→ What the exercise asks: Set down every line from the one containing "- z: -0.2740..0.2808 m" through the last line of the records below, exactly as written, and leave out the pictures.

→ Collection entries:
★ ★ ★ ★ ★ ★ ★

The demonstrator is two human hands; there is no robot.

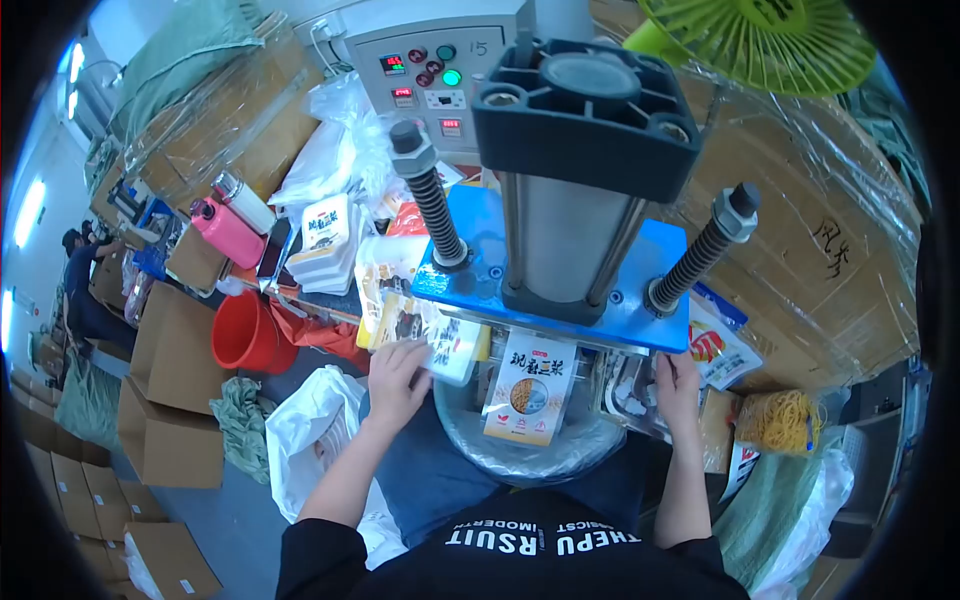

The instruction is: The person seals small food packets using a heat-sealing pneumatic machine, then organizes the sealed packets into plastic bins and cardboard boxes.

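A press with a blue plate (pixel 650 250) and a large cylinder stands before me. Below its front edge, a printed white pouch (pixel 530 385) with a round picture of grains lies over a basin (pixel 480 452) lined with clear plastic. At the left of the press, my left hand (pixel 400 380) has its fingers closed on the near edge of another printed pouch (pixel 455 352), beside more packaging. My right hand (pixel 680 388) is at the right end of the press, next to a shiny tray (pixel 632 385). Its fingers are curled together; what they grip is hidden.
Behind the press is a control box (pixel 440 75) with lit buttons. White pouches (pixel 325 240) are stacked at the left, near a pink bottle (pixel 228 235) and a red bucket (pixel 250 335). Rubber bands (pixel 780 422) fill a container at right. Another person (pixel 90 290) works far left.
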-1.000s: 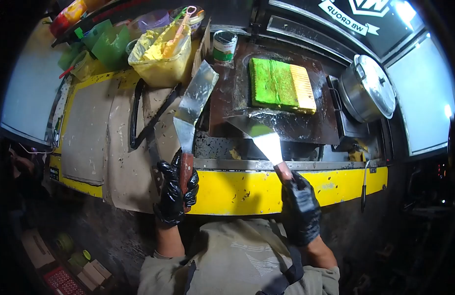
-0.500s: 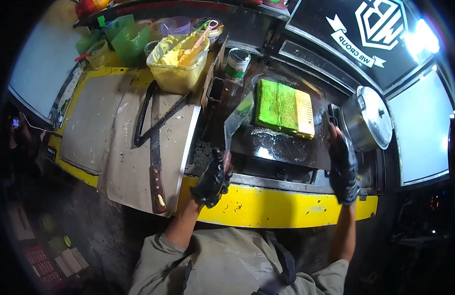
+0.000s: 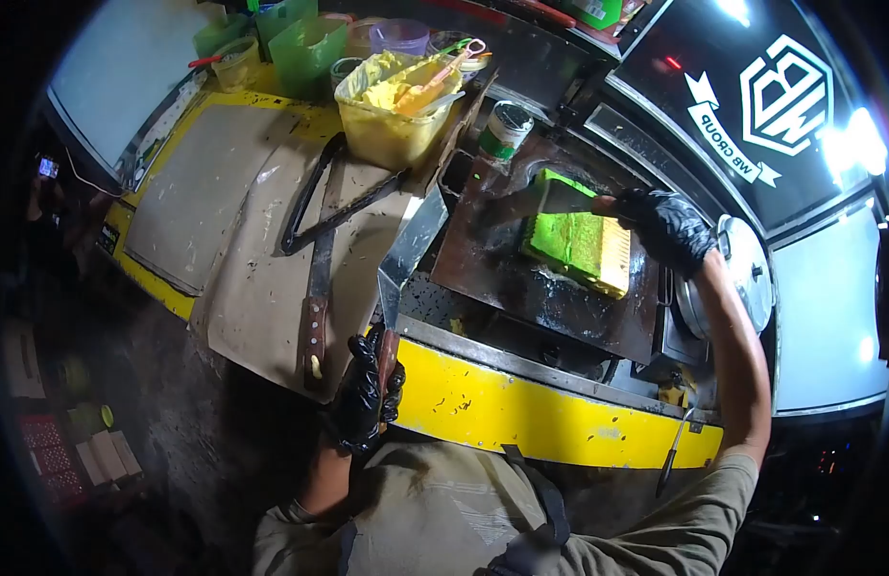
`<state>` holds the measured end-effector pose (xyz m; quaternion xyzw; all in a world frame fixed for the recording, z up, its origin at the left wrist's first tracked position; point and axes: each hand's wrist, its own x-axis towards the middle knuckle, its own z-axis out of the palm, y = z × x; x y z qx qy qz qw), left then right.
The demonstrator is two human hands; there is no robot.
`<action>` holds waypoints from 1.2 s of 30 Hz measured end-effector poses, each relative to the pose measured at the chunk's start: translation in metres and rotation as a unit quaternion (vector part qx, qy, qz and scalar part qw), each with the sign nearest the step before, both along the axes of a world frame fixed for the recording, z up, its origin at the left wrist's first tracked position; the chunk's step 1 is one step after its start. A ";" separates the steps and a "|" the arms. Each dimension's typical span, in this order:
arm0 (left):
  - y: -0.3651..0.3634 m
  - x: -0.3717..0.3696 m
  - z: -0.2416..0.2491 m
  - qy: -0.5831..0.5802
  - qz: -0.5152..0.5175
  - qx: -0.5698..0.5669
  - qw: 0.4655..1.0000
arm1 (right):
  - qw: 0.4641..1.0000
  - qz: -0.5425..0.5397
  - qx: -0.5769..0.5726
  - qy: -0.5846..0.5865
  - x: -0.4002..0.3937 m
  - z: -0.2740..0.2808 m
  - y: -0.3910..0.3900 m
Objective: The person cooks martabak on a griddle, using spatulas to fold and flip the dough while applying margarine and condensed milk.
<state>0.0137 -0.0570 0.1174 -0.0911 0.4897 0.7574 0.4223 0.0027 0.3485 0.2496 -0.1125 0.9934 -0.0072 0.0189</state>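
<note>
On the dark griddle (image 3: 483, 264) lies a block of bread (image 3: 574, 235), green over most of its top and yellow at the right end. My right hand (image 3: 667, 228), black-gloved, is closed around the wooden handle of a flat-bladed spatula (image 3: 536, 204). That blade reaches left across the top of the bread; whether it touches is hard to tell. Near the counter's front edge, my left hand (image 3: 366, 394), gloved too, grips a metal spatula (image 3: 406, 252) with its blade raised beside the griddle, apart from the bread.
Black tongs (image 3: 315, 206) and a wooden-handled knife (image 3: 317, 312) lie on the papered board (image 3: 252, 298) at left. Behind them stands a tub of yellow spread (image 3: 392, 125). A can (image 3: 507, 130) sits at the griddle's back corner, a lidded metal pot (image 3: 742, 278) at right.
My right hand has moved from the griddle's right side up and over the bread with its spatula. My left hand has drawn left and down, taking its spatula away from the bread.
</note>
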 end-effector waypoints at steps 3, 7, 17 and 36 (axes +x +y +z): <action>-0.007 0.001 -0.010 0.019 -0.040 0.030 0.999 | 0.999 0.021 0.025 -0.008 0.003 0.023 0.003; -0.006 0.000 -0.008 -0.004 0.001 0.079 0.997 | 0.996 0.082 0.038 0.012 -0.007 0.025 0.010; 0.000 -0.002 -0.008 0.004 -0.033 0.037 0.999 | 1.000 0.021 -0.001 -0.021 0.001 0.032 -0.005; 0.009 -0.004 0.000 -0.041 -0.039 0.046 0.997 | 0.998 0.044 0.007 0.051 -0.031 0.027 0.028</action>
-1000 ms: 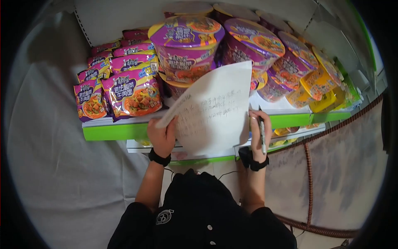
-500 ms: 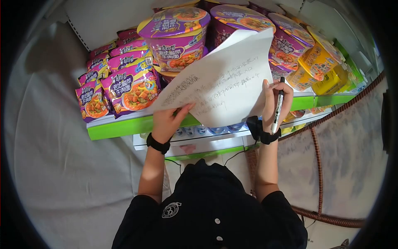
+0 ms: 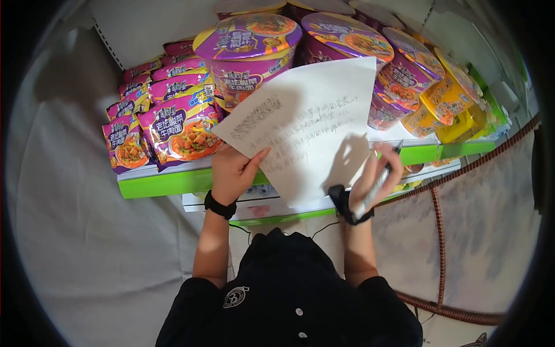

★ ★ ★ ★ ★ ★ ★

→ Output of the task:
  - z: -0.2740..0.2808 m
  - y: -0.3910..0.3900 m
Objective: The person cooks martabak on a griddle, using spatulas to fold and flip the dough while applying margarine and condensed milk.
<state>0.0137 -0.0570 0.1174 -0.0911 0.4897 0.7574 0.4223 0.0027 0.3485 0.2496 -0.1125 0.9934 -0.0072 0.0189</state>
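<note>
On the dark griddle (image 3: 483, 264) lies a block of bread (image 3: 574, 235), green over most of its top and yellow at the right end. My right hand (image 3: 667, 228), black-gloved, is closed around the wooden handle of a flat-bladed spatula (image 3: 536, 204). That blade reaches left across the top of the bread; whether it touches is hard to tell. Near the counter's front edge, my left hand (image 3: 366, 394), gloved too, grips a metal spatula (image 3: 406, 252) with its blade raised beside the griddle, apart from the bread.
Black tongs (image 3: 315, 206) and a wooden-handled knife (image 3: 317, 312) lie on the papered board (image 3: 252, 298) at left. Behind them stands a tub of yellow spread (image 3: 392, 125). A can (image 3: 507, 130) sits at the griddle's back corner, a lidded metal pot (image 3: 742, 278) at right.
My right hand has moved from the griddle's right side up and over the bread with its spatula. My left hand has drawn left and down, taking its spatula away from the bread.
</note>
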 end-effector waypoints at steps 3, 7, 17 and 36 (axes +x +y +z): <action>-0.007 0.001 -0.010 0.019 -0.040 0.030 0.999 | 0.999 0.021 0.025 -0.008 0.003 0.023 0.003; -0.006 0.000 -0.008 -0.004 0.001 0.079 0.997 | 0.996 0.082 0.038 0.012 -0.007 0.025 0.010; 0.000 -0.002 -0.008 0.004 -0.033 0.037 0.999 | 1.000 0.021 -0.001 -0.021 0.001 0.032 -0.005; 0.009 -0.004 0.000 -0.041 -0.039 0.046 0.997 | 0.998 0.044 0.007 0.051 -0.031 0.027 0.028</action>
-1000 ms: 
-500 ms: 
+0 ms: 

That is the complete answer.